La migración interna se ha expandido pues, cuantitativa y cualitativamente. Con la legalización parcial, las oportunidades ocupacionales de este segmento han mejorado, lenta pero significativamente. Más de un millón de migrantes de origen mexicano, muchos con doble nacionalidad, han obtenido posgrados o especializaciones de alta calificación. Según una estudio de la Cámara de Diputados de México, del año 2024, el 17.5% de los migrantes de origen mexicano (una minoría aún), obtiene ingresos superiores a los 60 mil dólares anuales, que permite un estándar de vida medio o medio alto en muchos condados. Un reflejo de estas tendencias a la elevación de los estándares de vida de los migrantes legalizados es la rápida elevación de las remesas enviadas a México en la última década. En 2022 se alcanzó un máximo histórico, cuando fueron cinco veces más grandes que el valor del publicitado programa de adultos mayores del gobierno mexicano. De este tamaño es el vínculo entre la comunidad migrante y su país de origen. Y de ese tamaño es la amenaza de la deportación masiva.
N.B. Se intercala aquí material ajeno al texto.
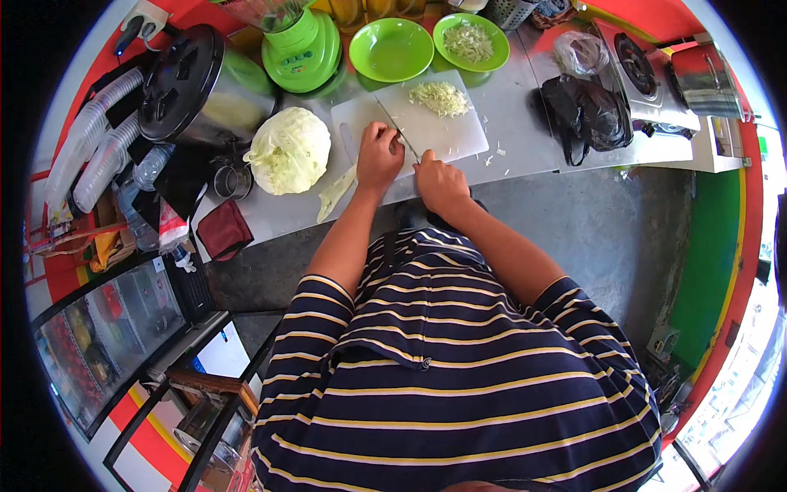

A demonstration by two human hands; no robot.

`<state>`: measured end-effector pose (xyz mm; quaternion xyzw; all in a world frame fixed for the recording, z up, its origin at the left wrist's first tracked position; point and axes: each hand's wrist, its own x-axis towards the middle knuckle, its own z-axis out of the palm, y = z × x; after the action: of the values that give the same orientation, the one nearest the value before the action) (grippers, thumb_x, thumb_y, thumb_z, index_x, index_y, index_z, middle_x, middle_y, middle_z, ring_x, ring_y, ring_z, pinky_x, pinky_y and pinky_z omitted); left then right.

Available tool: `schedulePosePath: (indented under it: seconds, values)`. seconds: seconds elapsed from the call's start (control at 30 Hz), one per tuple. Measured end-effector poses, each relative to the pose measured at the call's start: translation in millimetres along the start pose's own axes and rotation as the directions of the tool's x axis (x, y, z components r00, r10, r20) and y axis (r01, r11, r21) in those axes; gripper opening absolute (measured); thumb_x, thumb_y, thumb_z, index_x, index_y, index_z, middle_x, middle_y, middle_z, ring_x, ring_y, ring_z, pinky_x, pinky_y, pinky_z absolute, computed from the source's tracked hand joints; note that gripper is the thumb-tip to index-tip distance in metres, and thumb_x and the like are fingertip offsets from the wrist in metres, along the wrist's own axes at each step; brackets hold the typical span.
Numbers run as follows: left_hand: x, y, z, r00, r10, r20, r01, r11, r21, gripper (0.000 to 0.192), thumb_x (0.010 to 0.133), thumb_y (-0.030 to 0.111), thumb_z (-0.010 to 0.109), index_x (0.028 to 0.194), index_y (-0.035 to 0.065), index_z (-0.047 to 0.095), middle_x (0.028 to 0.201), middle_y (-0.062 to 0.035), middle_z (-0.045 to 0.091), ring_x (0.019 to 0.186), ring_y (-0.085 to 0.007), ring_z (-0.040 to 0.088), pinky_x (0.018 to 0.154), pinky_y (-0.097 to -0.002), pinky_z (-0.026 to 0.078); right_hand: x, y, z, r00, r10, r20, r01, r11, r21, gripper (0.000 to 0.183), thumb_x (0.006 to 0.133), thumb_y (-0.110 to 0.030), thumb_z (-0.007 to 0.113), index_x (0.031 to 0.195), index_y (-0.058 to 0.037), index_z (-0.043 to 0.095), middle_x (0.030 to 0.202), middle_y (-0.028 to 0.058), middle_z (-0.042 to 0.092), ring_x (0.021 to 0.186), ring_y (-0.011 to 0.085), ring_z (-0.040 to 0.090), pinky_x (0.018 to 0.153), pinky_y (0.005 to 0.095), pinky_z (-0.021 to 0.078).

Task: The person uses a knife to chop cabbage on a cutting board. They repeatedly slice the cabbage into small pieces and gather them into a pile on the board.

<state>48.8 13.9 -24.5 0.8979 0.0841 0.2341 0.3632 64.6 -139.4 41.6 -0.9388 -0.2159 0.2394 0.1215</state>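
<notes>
My right hand point(441, 179) grips the handle of a kitchen knife point(388, 114), whose long blade lies slantwise over a white cutting board point(472, 136). My left hand point(379, 157) is close beside the blade on its left, fingers curled at the board's near side; whether anything is under them is hidden. A mound of shredded cabbage point(439, 98) sits on the right half of the board. Left of the board rests a pale cabbage head point(292, 150). Between it and my left wrist, a cabbage leaf piece point(335, 195) lies at the counter's front edge.
Behind the board stand a green bowl point(356, 58) and a green plate point(501, 58) bearing shredded cabbage. A green blender point(301, 58) and a large lidded pot point(230, 95) are at the left. Rightward are black plastic bags point(587, 114) and a gas stove point(652, 114).
</notes>
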Motion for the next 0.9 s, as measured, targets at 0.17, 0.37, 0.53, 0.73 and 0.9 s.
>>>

Una última contradicción repecto de la política de deportación masiva es la vigencia del Tratado de Libre Comercio entre los tres países de América del Norte, que ha cumplido ya dos décadas. La noción orginal fue apostar por una integración económica creciente de los tres países. La relación comercial iba a implicar mucho mayor cercanía en las relaciones interpersonales, de negocios, servicios y cultura, como ha sucedido. Pero el libre tránsito de mercancías, capitales y servicios no fue acompañado de la libertad del movimiento de personas, sino con muros, legales y físicos. Pese a los obstáculos, al inicio del Tratado, en 1994, residían en Estados Unidos unos 17.8 millones de inmigrantes mexicanos, de los cuáles 5.5 millones eran de tercera generación. En 2022, en contraste, el total ascendía a 39.6 millones y los de tercera generación sumaban 13.8 millones. Un salto de más del 200 por ciento. A pesar de los pesares, el progreso de la integración, a lo largo de más de un siglo, es un hecho. Esperamos que la aspiración supremacista pase a dormir el sueño de los justos.